Günümüzün önde gelen entelektüellerinden nörolog ve yazar Oliver Sacks, geçenlerde  New York Times gazetesinde varoluş, yokoluş ve yeryüzü üzerine “Kendi Hayatım” başlığıyla yazdığı derinlikli felsefî yazıyı şu cümleyle bitiriyordu:

“Herşeyden önce ben bu güzelim gezegende duyarlı bir varlık, düşünen bir hayvan olarak varoldum ve bu durum, kendi başına muazzam bir ayrıcalık ve macera zaten.” (Oliver Sacks, “My Own Life”, New York Times,19 Şubat 2015)

Ülkede, bölgede ve dünyadaki sayısız şiddet, çatışma, savaş, iç savaş, terör, “infaz”, intikam, vahşet, misilleme, hunhar kadın cinayetleri, çözümü ufukta görünmeyen “çözüm” görüşmeleri, özgürlüklerle temel hakları yok edecek “güvenlik” yasa tasarıları var.

Ama bütün bu hengâmeden fırsat bulup etrafa bakabilmeyi başarırsak, sözkonusu ayrıcalığın hemen farkına varabiliriz aslında: Yılların aktivisti Joanna Macy, “Dünyayı Değiştirebilecek Beş Varoluş Biçimi” başlıklı yazısında kendini örgütleyebilen bu harika gezegenin onu algılayabilecek duyularla, onu içine çekecek ciğerlerle, ondan beslenecek organlarla donatılmış insanlar olarak bize verilmiş müthiş bir armağan olduğunu söyleyerek Sacks’i doğruluyor.newstoryhub.com/2015/02/five-ways-of-being-that-can-change-the-world-by-joanna-macy/

Geçen Eylül ayında başta New York’taki 400 bin kişilik kalabalık olmak üzere dünyada gerçekleştirilen insanlık tarihinin en büyük iklim yürüyüşünden 1 gün önce konuşan 14 yaşındaki kıdemli(!) aktivist rapçi yerli Xiuhtezcatl Martinez, armağan metaforunu ilerletiyor ve biz dinleyenleri yere çarpan konuşmasında önümüzdeki büyük fırsatı şöyle anlatıyordu:

“İklim değişikliğinden en çok etkilenecek olan benim kuşağım ve benden sonra gelecek olanların kuşağı. Büyükler gezegende bir parti verdiler, şimdi de biz çocuklara ‘ortalığı silip süpürmek size kaldı’ dediler… Ama bu, insanı duraklatacak bir şey değil.

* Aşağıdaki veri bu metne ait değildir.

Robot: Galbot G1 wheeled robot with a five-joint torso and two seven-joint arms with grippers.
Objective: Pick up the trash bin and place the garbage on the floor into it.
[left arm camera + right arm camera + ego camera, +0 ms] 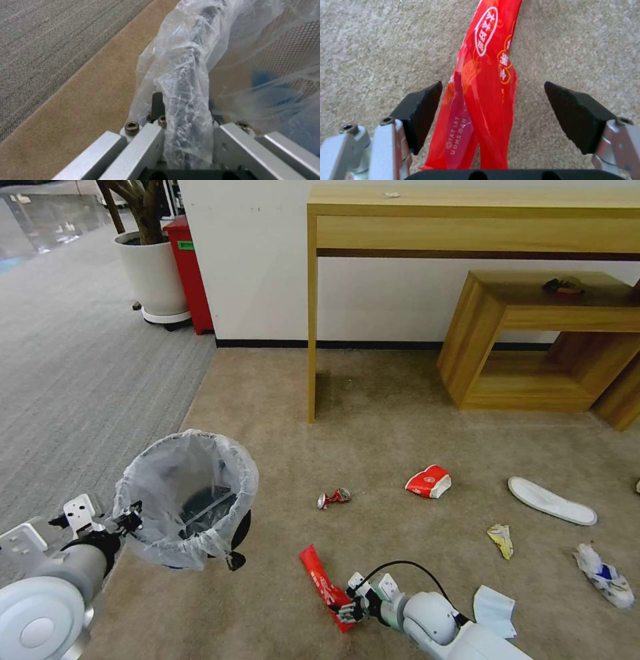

Aksine, tam bir fırsat aslında: Şu çağda doğmuş olmaktan daha büyük nimet olur mu? Çünkü bu kuşağın, bu salondakilerin, yandaki komşuların … hepimizin önünde tarihi yeniden yazmak, tüm toplumun temel inanışlarını değiştirmek için önemli bir fırsat var. (Bu konuda daha fazla bilgi edinmek için bkz.:indiancountrytodaymedianetwork.com/2014/09/20/indigenous-peoples-essential-climate-movement-march-organizers-say-156977

Şu anda dünya nüfusunun yarısından fazlası 30 yaşın altında! Belki farkında değiliz ama onlar ayaklanmış durumda! Xiuhtezcatl (Şutezkat diye telaffuz ediliyor), gibi pek çok genç lider var dünyada. Bu genç kızlarla delikanlılar herşeyin birbiriyle bağlantılı olduğu yeryüzünde kendi toplumlarıyla ve dünyayla bir taahhüt paylaşıyorlar. Gençliğin, yeryüzünde pozitif değişim yaratmak için insanları bir araya getirecek gücü olduğunu biliyorlar çünkü. Büyük çevre aktivisti genetik bilimci David Suzuki’nin söylediği gibi,

“İnsanlar bir araya geldiği zaman da ortaya birdenbire sihir çıkar!… Gençlerin çoğu henüz oy kullanacak yaşta değiller ama, bugün alınacak kararların doğuracağı pislik yığınlarını temizleyecek olan da onlar. Dolayısıyla, onların kuşağına bırakmak istediğimiz dünyaya ilişkin kararlar üzerinde dikkatle düşünme zamanı.”www.commondreams.org/views/2015/02/19/

Sorumluluklar, sorunlar, torunlar ve kararlar. Olabilecek en önemli dönüm noktası artık: Önde gelen düşünür ve aktivist Noam Chomsky de durumun vahametini şöyle vurguluyor:

“İşin şakası yok! İnsan türünün tarihinde ilk kez, torunlarımızın haysiyetli bir hayat sürdürüp sürdüremeyeceği konusunda belirleyici kararları bizzat almak zorundayız. Bu, daha önce hiç olmadı. Daha şimdiden, dünyadaki canlı türlerini olağanüstü boyutta yokeden kararları aldık bile… Dünyada canlı türlerinin yok edilme seviyesi, bundan 65 milyon yıl önce, dev bir göktaşının dünyaya çarpıp korkunç ekolojik yıkımlar yarattığı dönemdeki seviye ile aynı. Dinozorlar çağı o zaman sona ermiş, dinozorlar yeryüzünden silinmişti. … Aynı şey şimdi de oluyor, bir farkla yalnız: Göktaşı biziz…” (Noam Chomsky – David Barsamian’la söyleşi: “The World of our Grandchildren”)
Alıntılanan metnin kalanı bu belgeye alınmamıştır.